What to produce: What is needed is the run of lines from the one with "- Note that" through the close of the data, set down exactly.

Supplied data:
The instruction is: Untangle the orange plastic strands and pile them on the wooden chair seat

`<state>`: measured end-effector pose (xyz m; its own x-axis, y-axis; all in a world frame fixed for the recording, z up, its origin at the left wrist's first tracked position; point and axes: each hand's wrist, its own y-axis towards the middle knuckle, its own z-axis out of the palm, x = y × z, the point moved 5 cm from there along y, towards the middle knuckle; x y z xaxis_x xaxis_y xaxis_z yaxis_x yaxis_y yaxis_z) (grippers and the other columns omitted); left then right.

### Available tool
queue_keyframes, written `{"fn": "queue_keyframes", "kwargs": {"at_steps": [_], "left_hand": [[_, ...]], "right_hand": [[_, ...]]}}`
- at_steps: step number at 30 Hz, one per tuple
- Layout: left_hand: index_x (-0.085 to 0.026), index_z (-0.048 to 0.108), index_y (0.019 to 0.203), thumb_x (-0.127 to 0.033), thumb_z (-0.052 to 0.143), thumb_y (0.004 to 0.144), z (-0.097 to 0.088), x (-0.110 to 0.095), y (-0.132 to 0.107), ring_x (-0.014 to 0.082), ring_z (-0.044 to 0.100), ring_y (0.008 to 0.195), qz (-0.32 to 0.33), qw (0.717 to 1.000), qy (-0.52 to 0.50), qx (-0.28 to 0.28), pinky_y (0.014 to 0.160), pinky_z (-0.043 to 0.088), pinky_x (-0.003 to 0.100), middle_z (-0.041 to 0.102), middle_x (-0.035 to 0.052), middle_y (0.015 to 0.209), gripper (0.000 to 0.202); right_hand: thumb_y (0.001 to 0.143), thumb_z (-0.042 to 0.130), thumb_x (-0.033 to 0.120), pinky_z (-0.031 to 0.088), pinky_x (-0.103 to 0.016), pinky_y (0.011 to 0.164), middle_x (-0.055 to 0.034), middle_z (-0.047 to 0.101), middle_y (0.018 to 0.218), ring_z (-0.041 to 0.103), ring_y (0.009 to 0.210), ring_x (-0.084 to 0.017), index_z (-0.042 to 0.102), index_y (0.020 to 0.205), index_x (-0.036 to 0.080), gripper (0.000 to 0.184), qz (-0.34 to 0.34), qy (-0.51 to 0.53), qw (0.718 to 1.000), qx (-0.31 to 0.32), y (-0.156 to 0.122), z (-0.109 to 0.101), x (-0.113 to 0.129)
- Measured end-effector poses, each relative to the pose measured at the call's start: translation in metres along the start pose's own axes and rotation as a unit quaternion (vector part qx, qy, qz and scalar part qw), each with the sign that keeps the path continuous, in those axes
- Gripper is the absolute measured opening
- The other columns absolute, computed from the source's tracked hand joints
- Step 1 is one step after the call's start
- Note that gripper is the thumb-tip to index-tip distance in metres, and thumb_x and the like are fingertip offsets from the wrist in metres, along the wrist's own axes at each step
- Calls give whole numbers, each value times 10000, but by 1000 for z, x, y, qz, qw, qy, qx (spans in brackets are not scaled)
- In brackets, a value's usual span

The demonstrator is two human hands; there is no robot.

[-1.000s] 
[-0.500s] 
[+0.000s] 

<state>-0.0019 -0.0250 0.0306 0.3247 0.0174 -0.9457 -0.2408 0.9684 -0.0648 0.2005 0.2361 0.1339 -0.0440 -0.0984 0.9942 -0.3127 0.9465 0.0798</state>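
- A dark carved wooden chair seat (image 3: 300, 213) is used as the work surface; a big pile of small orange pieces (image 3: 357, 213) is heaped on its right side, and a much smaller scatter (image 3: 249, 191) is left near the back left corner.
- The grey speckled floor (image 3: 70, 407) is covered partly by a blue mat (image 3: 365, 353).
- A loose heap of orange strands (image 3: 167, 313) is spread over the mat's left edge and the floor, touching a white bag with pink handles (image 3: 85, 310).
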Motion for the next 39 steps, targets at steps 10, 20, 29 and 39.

Exercise solution:
- Note that gripper is the thumb-tip to index-tip distance in metres, and thumb_x and the like are fingertip offsets from the wrist in metres, along the wrist's own axes at each step
- Calls give whole numbers, each value times 10000, but by 1000 for z, x, y, qz, qw, qy, qx (spans in brackets are not scaled)
- In brackets, a value's usual span

The demonstrator is two human hands; there is no robot.

[-1.000s] 
[-0.500s] 
[+0.000s] 

<state>-0.0019 -0.0250 0.0306 0.3247 0.0174 -0.9457 -0.2408 0.9684 -0.0648 0.2005 0.2361 0.1339 -0.0440 -0.0984 0.9942 -0.3127 0.9465 0.0798</state>
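- A dark carved wooden chair seat (image 3: 300, 213) is used as the work surface; a big pile of small orange pieces (image 3: 357, 213) is heaped on its right side, and a much smaller scatter (image 3: 249, 191) is left near the back left corner.
- The grey speckled floor (image 3: 70, 407) is covered partly by a blue mat (image 3: 365, 353).
- A loose heap of orange strands (image 3: 167, 313) is spread over the mat's left edge and the floor, touching a white bag with pink handles (image 3: 85, 310).
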Motion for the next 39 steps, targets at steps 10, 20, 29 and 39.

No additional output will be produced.